HELLP syndrome, the severe form

HELLP syndrome is a severe variant of preeclampsia that affects the blood and liver. Its symptoms can overlap with the warning signs above, especially upper-right belly pain, nausea, and feeling generally unwell, and it can develop quickly. You do not need to memorize the medical details. What matters is that the same red flags apply, and that feeling suddenly and seriously unwell in the second half of pregnancy is always worth urgent contact.

Who is at higher risk

Preeclampsia can happen to anyone, but it is more likely with a first pregnancy, a previous history of preeclampsia, chronic high blood pressure, diabetes, kidney disease, certain autoimmune conditions, carrying multiples, and at age 35 or older. For people at higher risk, providers sometimes recommend low-dose aspirin started in a specific window of pregnancy to reduce the chance of developing it. That is a decision to make with your provider, not something to start on your own.

Warning signs of postpartum preeclampsia

Preeclampsia does not always end at delivery, and it can even appear for the first time after birth. Postpartum preeclampsia most often shows up within the first couple of days but can develop up to six weeks later, a time when you are no longer being monitored at prenatal visits and your attention is entirely on the baby. The warning signs are the same: severe headache, vision changes, upper-right belly pain, swelling, and shortness of breath. Take them just as seriously after birth as before, and do not assume that being delivered means you are in the clear.

How preeclampsia is diagnosed and managed

Preeclampsia is diagnosed by your care team using your blood pressure readings, urine tests for protein, and bloodwork that checks how your liver, kidneys, and platelets are doing. If you are diagnosed, management depends on how severe it is and how far along you are.
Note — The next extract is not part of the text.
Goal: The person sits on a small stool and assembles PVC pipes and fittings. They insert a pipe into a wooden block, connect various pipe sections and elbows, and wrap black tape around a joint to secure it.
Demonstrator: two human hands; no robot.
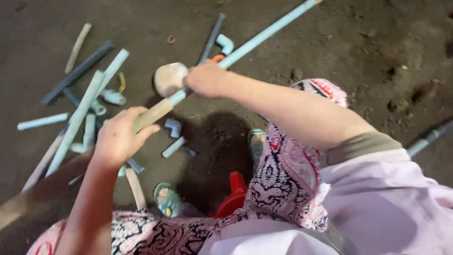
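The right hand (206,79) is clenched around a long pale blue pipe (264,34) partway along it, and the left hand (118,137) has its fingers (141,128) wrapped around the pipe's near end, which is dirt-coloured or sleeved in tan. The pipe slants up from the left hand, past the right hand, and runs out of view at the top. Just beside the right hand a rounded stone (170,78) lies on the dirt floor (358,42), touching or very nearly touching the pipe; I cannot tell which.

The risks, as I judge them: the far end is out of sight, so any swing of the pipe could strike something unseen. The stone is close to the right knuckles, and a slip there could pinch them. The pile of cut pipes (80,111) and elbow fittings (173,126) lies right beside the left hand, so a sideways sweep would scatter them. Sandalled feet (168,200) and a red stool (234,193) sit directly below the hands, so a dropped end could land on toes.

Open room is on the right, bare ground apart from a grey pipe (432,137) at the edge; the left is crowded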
Milder cases may be watched closely with more frequent visits and monitoring of you and the baby, while more severe cases may need medication to lower blood pressure, hospital monitoring, and medication to prevent seizures. The one definitive treatment is delivery of the baby and placenta, which is why timing becomes a central conversation. When and how to deliver is a careful judgment your team makes with you, balancing the baby's maturity against the risks of waiting. None of this is yours to decide alone, and there is real reassurance in knowing the condition has a clear management path once it is caught.

Why preeclampsia is dangerous

Left unmanaged, preeclampsia can progress to seizures, a condition called eclampsia, and can damage the liver, kidneys, and other organs or lead to stroke. For the baby, it can restrict growth by reducing blood flow through the placenta and can lead to preterm birth. This is the reason for all the monitoring and the quick response to symptoms. Caught early and managed, the outlook is far better, which is the entire purpose of recognizing the signs early.